When we talk about artists, we often think about painters, like Vincent Van Gogh or Pablo Picasso. But the world is graced with artists of all kinds, like singer-songwriter Bruce Springsteen, a legend in his own time.
Known throughout his career at varying times as a poet, rock-and-roll star, folk singer, working-class hero and family man, Springsteen has taken his talent in many directions. Although he may be best known for his lyrics — Baby this town rips the bones from your back/It’s a death trap, it’s a suicide rap/We gotta get out while we’re young/`Cause tramps like us, baby we were born to run — anyone who has been to a Springsteen concert knows that his unique talent is rooted in his incomparable stage presence.

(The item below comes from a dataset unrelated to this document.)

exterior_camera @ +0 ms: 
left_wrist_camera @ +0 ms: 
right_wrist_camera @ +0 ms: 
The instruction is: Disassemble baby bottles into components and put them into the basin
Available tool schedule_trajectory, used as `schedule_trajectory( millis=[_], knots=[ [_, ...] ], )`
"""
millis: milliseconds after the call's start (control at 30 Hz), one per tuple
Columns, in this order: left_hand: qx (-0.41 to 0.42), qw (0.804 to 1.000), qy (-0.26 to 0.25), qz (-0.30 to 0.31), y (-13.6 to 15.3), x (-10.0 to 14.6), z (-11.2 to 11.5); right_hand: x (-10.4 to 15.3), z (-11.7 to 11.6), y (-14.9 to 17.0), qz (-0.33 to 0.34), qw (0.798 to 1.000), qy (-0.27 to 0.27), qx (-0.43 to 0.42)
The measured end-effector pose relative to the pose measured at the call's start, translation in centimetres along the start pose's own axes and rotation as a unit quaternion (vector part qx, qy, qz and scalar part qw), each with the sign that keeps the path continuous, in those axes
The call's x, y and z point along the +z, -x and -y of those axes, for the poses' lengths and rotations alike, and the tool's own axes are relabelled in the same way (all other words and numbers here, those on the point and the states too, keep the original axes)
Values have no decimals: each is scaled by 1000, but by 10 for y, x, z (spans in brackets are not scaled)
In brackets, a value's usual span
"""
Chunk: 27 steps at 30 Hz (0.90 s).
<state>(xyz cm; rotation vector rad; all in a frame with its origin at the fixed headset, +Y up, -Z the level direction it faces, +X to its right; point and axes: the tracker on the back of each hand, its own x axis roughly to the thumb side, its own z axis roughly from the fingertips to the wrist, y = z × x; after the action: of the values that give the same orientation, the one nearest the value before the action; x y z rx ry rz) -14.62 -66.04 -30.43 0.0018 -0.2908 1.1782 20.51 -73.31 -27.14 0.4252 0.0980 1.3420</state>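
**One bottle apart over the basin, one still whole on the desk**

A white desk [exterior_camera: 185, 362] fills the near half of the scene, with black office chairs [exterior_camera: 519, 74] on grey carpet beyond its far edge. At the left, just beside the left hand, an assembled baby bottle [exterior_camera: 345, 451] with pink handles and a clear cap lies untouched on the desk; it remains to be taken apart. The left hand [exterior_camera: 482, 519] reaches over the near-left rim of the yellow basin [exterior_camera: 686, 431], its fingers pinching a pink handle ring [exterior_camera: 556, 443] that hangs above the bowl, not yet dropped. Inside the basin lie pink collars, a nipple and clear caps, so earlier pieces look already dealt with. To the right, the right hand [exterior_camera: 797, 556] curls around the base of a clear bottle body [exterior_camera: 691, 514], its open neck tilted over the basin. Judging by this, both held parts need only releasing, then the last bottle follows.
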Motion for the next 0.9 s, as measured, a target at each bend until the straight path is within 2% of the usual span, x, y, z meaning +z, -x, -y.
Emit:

Legendary for his three-hour shows that explode with energy, Springsteen connects with the audience in a way that’s so close, so personal, that no matter how far away you’re sitting, by the end of the show, you feel like you know him like a close friend.

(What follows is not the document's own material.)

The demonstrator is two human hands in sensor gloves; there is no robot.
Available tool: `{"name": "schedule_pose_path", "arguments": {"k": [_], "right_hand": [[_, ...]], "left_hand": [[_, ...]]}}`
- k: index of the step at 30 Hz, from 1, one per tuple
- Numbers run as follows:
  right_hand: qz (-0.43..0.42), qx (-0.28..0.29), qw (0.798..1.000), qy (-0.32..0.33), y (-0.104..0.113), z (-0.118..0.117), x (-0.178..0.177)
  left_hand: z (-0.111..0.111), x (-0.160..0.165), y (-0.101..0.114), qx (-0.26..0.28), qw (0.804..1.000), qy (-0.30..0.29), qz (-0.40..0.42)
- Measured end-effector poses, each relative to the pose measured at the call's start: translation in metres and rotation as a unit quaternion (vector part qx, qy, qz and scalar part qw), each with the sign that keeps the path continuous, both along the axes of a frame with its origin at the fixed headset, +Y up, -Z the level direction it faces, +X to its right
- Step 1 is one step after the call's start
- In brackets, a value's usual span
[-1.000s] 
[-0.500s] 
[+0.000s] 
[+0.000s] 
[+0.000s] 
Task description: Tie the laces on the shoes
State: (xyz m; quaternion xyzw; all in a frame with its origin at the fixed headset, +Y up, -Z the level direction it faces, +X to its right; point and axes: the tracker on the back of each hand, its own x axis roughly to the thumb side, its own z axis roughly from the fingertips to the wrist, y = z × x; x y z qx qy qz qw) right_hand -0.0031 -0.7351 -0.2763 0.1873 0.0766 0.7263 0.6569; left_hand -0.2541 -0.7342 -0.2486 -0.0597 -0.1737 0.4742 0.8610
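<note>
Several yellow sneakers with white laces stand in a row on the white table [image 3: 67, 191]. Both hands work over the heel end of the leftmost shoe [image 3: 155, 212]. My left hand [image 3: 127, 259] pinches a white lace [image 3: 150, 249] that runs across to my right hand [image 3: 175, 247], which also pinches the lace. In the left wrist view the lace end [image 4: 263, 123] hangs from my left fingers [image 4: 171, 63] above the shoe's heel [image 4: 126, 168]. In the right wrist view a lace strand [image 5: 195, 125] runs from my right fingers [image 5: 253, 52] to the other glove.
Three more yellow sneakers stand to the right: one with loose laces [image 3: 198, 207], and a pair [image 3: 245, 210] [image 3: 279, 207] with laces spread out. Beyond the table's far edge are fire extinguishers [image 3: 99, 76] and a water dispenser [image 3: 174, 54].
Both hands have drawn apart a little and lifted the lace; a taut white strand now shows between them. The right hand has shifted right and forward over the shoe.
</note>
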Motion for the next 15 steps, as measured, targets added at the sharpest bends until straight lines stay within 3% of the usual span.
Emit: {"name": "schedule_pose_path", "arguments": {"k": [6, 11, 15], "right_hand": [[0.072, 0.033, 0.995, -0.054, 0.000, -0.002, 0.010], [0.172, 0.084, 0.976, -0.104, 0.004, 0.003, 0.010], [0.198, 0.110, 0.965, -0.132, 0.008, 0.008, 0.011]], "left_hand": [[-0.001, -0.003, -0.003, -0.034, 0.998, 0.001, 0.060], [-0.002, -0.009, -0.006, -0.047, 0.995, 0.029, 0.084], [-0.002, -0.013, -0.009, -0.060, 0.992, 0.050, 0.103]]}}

Whether he’s belting out Born in the U.S.A. while giving his best Robert De Niro grimace, crooning an elegy to Americana in My Hometown or plaintively pining for the woman he will never have in I’m on Fire, he pours so much of his soul into his performances that each is elevated to the level of art — art which can never be bought or sold or experienced in the same way before or after the moment it is created.

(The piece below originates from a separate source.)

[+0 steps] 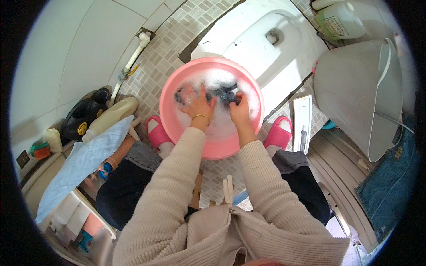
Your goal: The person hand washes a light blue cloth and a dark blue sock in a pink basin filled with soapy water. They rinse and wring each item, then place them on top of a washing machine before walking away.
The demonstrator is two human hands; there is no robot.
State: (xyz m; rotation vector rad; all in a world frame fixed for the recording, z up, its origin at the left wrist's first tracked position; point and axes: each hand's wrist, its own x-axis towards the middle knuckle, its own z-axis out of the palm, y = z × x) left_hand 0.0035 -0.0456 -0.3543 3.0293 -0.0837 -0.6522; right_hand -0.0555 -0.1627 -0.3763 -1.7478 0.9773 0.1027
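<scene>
A round pink plastic basin (pixel 213 153) stands on the floor between my feet, filled with water and white suds (pixel 218 78). Dark wet cloth (pixel 223 94) lies partly under the foam. My left hand (pixel 197 105), with a thin gold bracelet (pixel 200 115) at the wrist, rests spread over the cloth at the basin's left side, its fingers apart and foamy. On the right, my right hand (pixel 240 109) pinches a bunched part of the dark cloth between thumb and fingers. The rest of the cloth is hidden by suds.
Beyond the basin lies a white squat toilet (pixel 246 50). At right are a grey bucket (pixel 346 79) and a jug of greenish liquid (pixel 342 21). Along the left wall run a white pipe (pixel 134 53), a cream bottle (pixel 113 116) and a light blue cloth (pixel 86 166). Pink slippers (pixel 279 133) flank the basin.
</scene>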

I painted a portrait of Bruce Springsteen not just because he is such an iconic musical powerhouse, but because I wanted to paint someone like Bruce who is, well, a bit intimidating to stare at. I was hoping that the painting would encourage viewers to pause, self-reflect, and find new ways to be accepting of others. The painting’s background is a throwback to Bruce’s Born in the U.S.A. album cover which also has red stripes. It’s also a nod to famed american painter, Jasper Johns, well known for his flag paintings. If you count only 48 stars in my painting’s flag, it was not an accident! That’s how many states existed when Jasper Johns was making his flags.